I do understand that CT is a modern powerful framework to describe various branches of mathematics in a unified way.
I do admit that category's definition tells a lot about the whole thing and focuses on the most important properties, shadowing unnecessary details. However, the more I go forward, the more it feels like it should explicitly require a notion of morphisms equality (like it does with morphism composition). It feels so because equality or inequality of morphisms arises everywhere, since the very beginning: any commutative diagram eventually reduces to an equality of two different paths and many other things involve equality as well. Even composition is defined grounding upon an (implicit) equality!
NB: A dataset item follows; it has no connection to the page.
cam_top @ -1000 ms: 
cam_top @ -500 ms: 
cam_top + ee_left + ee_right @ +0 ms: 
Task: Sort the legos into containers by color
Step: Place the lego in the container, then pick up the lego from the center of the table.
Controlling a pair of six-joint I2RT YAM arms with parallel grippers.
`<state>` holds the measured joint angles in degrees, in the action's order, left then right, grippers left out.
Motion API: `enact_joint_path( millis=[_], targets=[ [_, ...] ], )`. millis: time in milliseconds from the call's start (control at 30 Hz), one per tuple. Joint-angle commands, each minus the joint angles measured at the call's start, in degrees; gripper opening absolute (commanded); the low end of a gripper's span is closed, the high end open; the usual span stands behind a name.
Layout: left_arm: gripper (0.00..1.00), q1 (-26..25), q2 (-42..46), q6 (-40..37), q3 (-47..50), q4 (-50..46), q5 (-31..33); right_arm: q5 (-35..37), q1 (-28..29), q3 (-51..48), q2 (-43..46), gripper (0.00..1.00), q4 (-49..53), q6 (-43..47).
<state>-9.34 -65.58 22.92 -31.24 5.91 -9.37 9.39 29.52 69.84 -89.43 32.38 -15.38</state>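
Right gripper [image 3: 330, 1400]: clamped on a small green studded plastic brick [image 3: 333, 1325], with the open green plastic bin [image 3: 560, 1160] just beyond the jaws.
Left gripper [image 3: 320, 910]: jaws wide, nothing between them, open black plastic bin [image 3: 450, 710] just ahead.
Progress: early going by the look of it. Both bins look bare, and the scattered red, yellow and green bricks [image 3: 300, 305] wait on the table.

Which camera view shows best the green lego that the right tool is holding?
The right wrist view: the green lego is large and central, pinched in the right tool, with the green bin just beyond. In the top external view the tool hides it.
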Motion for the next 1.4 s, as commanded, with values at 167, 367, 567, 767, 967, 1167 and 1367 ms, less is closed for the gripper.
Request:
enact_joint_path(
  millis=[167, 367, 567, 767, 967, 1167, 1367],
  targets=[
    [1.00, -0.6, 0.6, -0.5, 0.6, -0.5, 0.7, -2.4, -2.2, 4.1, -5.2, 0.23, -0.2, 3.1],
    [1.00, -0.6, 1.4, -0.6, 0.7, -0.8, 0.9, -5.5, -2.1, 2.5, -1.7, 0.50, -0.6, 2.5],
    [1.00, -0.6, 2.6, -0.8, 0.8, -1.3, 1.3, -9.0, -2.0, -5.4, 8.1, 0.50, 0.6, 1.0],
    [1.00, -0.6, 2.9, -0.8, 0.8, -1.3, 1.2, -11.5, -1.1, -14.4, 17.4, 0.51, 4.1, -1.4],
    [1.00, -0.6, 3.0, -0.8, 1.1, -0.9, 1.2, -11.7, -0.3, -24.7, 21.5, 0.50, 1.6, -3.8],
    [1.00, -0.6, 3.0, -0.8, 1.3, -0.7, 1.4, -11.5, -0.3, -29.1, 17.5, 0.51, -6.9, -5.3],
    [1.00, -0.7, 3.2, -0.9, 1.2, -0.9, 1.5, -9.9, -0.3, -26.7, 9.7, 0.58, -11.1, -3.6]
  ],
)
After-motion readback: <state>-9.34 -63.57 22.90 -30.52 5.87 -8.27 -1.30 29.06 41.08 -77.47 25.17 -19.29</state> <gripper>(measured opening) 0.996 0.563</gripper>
I'll try to give an example of my concern. Consider $\mathbb{SET}$. Its objects are sets and morphisms are functions. Now, let's recall that functions are sets as well - to be more precise, a function $f : A \mapsto B$ is a subset of a $A \times B$ obeying certain properties, which I omit. Thus, one could argue that $f$ is both a morphism between objects $A, B \in Obj(\mathbb{SET})$ and an object defined as a set of pairs $\{ (a_1 \in A, b_1 \in B), ..., (a_n \in A, b_n \in B) \}$ and those are equal because both are essentially exactly the same thing.
I hope my concern is clear and I need some kind of "conceptual insight" from knowledgeable people to move forward. Please give me the right perspective.
Morphism equality is indeed taken as primitive, but at an "even more primitive" level than composition.
Remember - ignoring set/class issues for the moment - composition consists of a partial function assigning to a pair of morphisms (on which it's defined) a third morphism, which we call their composition. So equality between morphisms is folded into the very nature of sets themselves (in this case, the sets of morphisms).
If you're familiar with model theory, equality is part of the logical language - on the same level as the quantifiers and Boolean connectives - while compositionof morphisms would be part of the signature (or language, or vocabulary, or ...), similarly to the symbol for the group operation in the context of groups.
Your second-to-last paragraph, though, is more special. The phenomenon you're describing there is actually something category theory explicitly doesn't want to pay attention to, at least most of the time, since one of the big points is that we can forget what the objects are and just look at how the morphisms behave. Certainly there's no object/morphism relation in general categories - for example, think about a group viewed as a one-object category.